■ ASSIGNMENT
Each record below is to be reproduced without any change.

--- START ---

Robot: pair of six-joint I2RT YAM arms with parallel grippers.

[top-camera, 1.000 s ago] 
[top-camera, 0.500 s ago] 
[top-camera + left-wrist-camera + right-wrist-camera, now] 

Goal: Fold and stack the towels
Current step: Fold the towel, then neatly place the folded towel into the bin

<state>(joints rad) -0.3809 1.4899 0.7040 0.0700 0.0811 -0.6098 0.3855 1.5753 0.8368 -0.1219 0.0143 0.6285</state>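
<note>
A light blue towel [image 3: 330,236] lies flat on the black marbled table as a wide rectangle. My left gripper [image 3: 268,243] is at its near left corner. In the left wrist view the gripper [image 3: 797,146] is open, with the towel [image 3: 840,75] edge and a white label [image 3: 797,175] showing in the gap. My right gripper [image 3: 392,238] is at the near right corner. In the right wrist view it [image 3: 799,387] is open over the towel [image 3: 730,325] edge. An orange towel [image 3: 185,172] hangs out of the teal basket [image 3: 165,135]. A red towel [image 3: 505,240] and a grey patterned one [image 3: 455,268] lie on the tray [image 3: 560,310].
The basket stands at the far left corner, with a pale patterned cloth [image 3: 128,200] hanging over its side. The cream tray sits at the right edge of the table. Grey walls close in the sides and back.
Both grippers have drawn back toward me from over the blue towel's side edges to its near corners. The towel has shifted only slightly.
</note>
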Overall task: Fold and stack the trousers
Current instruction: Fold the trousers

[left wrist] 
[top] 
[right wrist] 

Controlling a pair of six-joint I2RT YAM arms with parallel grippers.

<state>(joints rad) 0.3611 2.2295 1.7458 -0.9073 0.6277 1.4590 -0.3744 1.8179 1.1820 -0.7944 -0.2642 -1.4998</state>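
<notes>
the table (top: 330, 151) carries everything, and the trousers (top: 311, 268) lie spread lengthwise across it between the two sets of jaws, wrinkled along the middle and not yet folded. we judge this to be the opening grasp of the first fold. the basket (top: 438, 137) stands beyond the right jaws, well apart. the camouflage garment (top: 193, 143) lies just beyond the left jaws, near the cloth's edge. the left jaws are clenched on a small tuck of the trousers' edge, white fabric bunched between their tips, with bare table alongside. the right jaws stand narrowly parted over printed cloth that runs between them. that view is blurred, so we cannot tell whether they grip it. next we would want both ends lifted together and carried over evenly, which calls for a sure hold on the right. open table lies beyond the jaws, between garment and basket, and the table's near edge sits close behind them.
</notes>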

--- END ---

■ ANSWER BOX
Robot: pair of six-joint I2RT YAM arms with parallel grippers.

[top-camera, 1.000 s ago] 
[top-camera, 0.500 s ago] 
[top-camera + left-wrist-camera + right-wrist-camera, now] 

Goal: Fold and stack the towels
Current step: Fold the towel, then neatly place the folded towel into the bin

<state>(joints rad) -0.3809 1.4899 0.7040 0.0700 0.0811 -0.6098 0.3855 1.5753 0.8368 -0.1219 0.0143 0.6285</state>
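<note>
A light blue towel [image 3: 330,236] lies flat on the black marbled table as a wide rectangle. My left gripper [image 3: 268,243] is at its near left corner. In the left wrist view the gripper [image 3: 797,146] is open, with the towel [image 3: 840,75] edge and a white label [image 3: 797,175] showing in the gap. My right gripper [image 3: 392,238] is at the near right corner. In the right wrist view it [image 3: 799,387] is open over the towel [image 3: 730,325] edge. An orange towel [image 3: 185,172] hangs out of the teal basket [image 3: 165,135]. A red towel [image 3: 505,240] and a grey patterned one [image 3: 455,268] lie on the tray [image 3: 560,310].
The basket stands at the far left corner, with a pale patterned cloth [image 3: 128,200] hanging over its side. The cream tray sits at the right edge of the table. Grey walls close in the sides and back.
Both grippers have drawn back toward me from over the blue towel's side edges to its near corners. The towel has shifted only slightly.
</note>
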Overall task: Fold and stack the trousers
Current instruction: Fold the trousers

[left wrist] 
[top] 
[right wrist] 

Controlling a pair of six-joint I2RT YAM arms with parallel grippers.

<state>(joints rad) 0.3611 2.2295 1.7458 -0.9073 0.6277 1.4590 -0.3744 1.8179 1.1820 -0.7944 -0.2642 -1.4998</state>
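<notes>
the table (top: 330, 151) carries everything, and the trousers (top: 311, 268) lie spread lengthwise across it between the two sets of jaws, wrinkled along the middle and not yet folded. we judge this to be the opening grasp of the first fold. the basket (top: 438, 137) stands beyond the right jaws, well apart. the camouflage garment (top: 193, 143) lies just beyond the left jaws, near the cloth's edge. the left jaws are clenched on a small tuck of the trousers' edge, white fabric bunched between their tips, with bare table alongside. the right jaws stand narrowly parted over printed cloth that runs between them. that view is blurred, so we cannot tell whether they grip it. next we would want both ends lifted together and carried over evenly, which calls for a sure hold on the right. open table lies beyond the jaws, between garment and basket, and the table's near edge sits close behind them.
</notes>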

This answer requires no further additions.